## Task
This exercise needs the listing below duplicated exactly.
--------------------
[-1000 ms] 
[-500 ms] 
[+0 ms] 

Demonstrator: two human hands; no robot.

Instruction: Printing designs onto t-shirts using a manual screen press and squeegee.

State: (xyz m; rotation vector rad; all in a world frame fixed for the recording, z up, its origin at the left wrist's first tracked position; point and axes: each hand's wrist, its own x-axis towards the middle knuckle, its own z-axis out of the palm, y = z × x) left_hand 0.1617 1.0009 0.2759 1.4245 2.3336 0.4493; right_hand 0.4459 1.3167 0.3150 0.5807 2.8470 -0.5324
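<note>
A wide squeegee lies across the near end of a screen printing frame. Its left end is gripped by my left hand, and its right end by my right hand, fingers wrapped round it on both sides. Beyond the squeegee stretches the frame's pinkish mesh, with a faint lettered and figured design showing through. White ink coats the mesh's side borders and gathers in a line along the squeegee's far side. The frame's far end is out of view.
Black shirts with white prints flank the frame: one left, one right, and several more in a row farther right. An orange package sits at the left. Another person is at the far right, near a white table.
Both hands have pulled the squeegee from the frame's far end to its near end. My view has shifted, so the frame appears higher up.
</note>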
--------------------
## Written response
[-1000 ms] 
[-500 ms] 
[+0 ms] 

Demonstrator: two human hands; no robot.

Instruction: Printing designs onto t-shirts using a manual screen press and squeegee.

State: (xyz m; rotation vector rad; all in a world frame fixed for the recording, z up, its origin at the left wrist's first tracked position; point and axes: each hand's wrist, its own x-axis towards the middle knuckle, its own z-axis out of the palm, y = z × x) left_hand 0.1617 1.0009 0.2759 1.4245 2.3336 0.4493; right_hand 0.4459 1.3167 0.3150 0.5807 2.8470 -0.5324
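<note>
A wide squeegee lies across the near end of a screen printing frame. Its left end is gripped by my left hand, and its right end by my right hand, fingers wrapped round it on both sides. Beyond the squeegee stretches the frame's pinkish mesh, with a faint lettered and figured design showing through. White ink coats the mesh's side borders and gathers in a line along the squeegee's far side. The frame's far end is out of view.
Black shirts with white prints flank the frame: one left, one right, and several more in a row farther right. An orange package sits at the left. Another person is at the far right, near a white table.
Both hands have pulled the squeegee from the frame's far end to its near end. My view has shifted, so the frame appears higher up.
</note>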

The output for this exercise is now complete.